Anyway, when George W. Bush took office, he and his administration chose to try more deregulation than had already been adopted prior to his taking office. During the Depression, Congress and President Franklin Roosevelt instituted measures to regulate banks. Now, they didn't put these measures into effect just because they felt like it. Congress investigated why so many banks had failed, and they found that many banks had "gambled" their customers' money in the stock market. When the "crash" came, guess what happened? As banks continually failed, it made the Depression worse, and many depositors lost everything. I'm not naive, and I'm sure the laws instituted during those times were not always perfect, but they were put in place for a purpose, including the FDIC, which insures deposits up to $100,000 (now it will be increased, with the passage of the new bailout measure). Since those times in the 1930s, there haven't been many bank failures in the country, until...ah...guess who was in office? BUSH! (But guess who was president when some crucial deregulation measures were passed by the Republican dominated Congress? CLINTON! Including the removal of regulation by the Securities and Exchange Commission of insurance for investors in mortgages.)

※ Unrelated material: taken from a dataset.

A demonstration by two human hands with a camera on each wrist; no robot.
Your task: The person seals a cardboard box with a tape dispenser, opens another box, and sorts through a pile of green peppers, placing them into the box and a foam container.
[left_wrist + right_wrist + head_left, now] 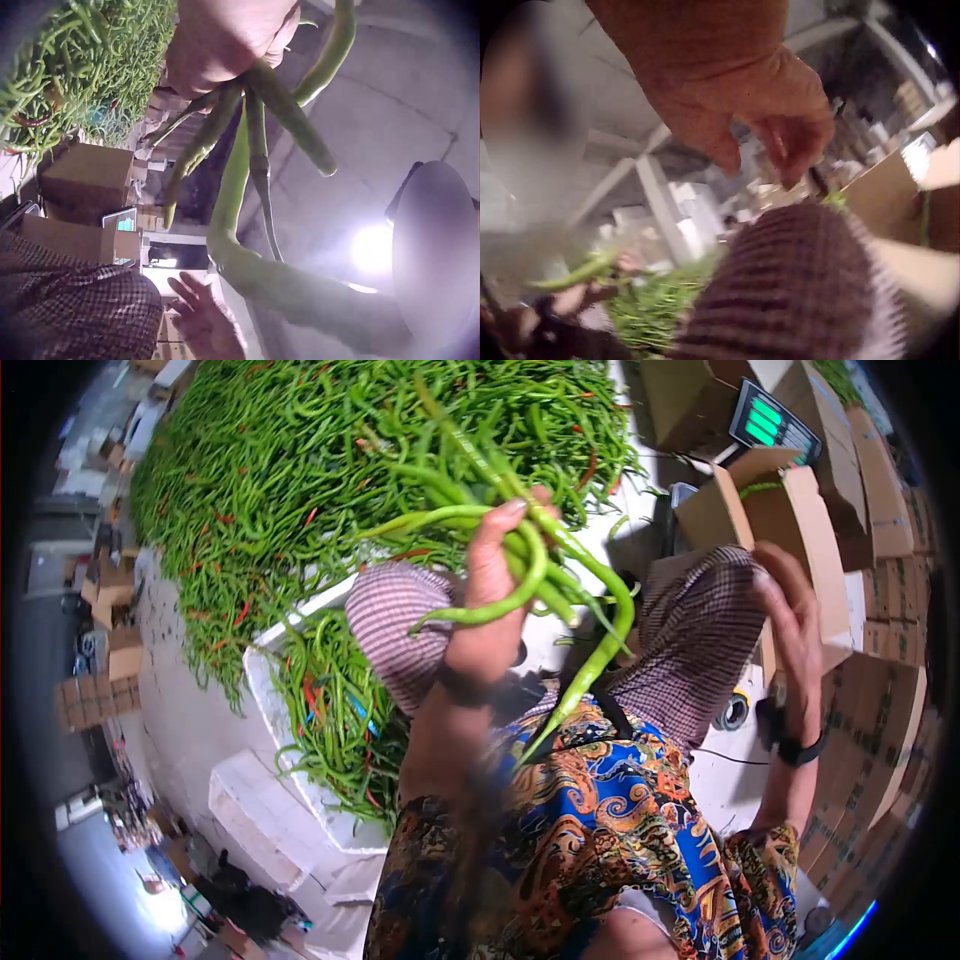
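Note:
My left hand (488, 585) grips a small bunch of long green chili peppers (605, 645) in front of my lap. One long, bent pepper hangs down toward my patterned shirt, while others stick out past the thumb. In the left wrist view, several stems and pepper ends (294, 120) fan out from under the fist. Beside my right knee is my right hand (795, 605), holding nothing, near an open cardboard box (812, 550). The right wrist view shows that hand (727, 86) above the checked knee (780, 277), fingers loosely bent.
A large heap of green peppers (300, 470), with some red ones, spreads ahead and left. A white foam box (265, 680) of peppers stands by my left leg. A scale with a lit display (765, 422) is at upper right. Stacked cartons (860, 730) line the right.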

During the Bush Administration, government regulators chose not to enforce existing regulations. When mortgages were written and granted with little or no paperwork documenting the borrowers assets or types of income, they could have required more stringent documentation.

Part of the problem with many loans was this: I give you a loan for some amount and I have your signature on a note that you'll pay it back. I turn around and sell that note to someone else. Now, do I care if you pay back the money? HELL NO!!! That's now the buyer's problem. What happened too, was that I didn't check into your background or assets, because I knew that I wasn't potentially going to get stuck, as I was going to sell the loan to someone else!

Now, this is a part I don't quite understand in detail as yet, but I've heard it mentioned many times during the past several months, as foreclosures have mounted, and banks have gotten shakier and shakier. The banks didn't always insure the mortgages and CDOs to anywhere near the amount they should have. I've heard the term, "just pennies on the dollar" used in reference to this. Of course, less insurance, less money paid out for the insurance. If you have a home worth $100,000 and you insure it for $20,000, it will cost you a hell of a lot less than insuring it for 100 grand! Of course, if it burns down, guess what?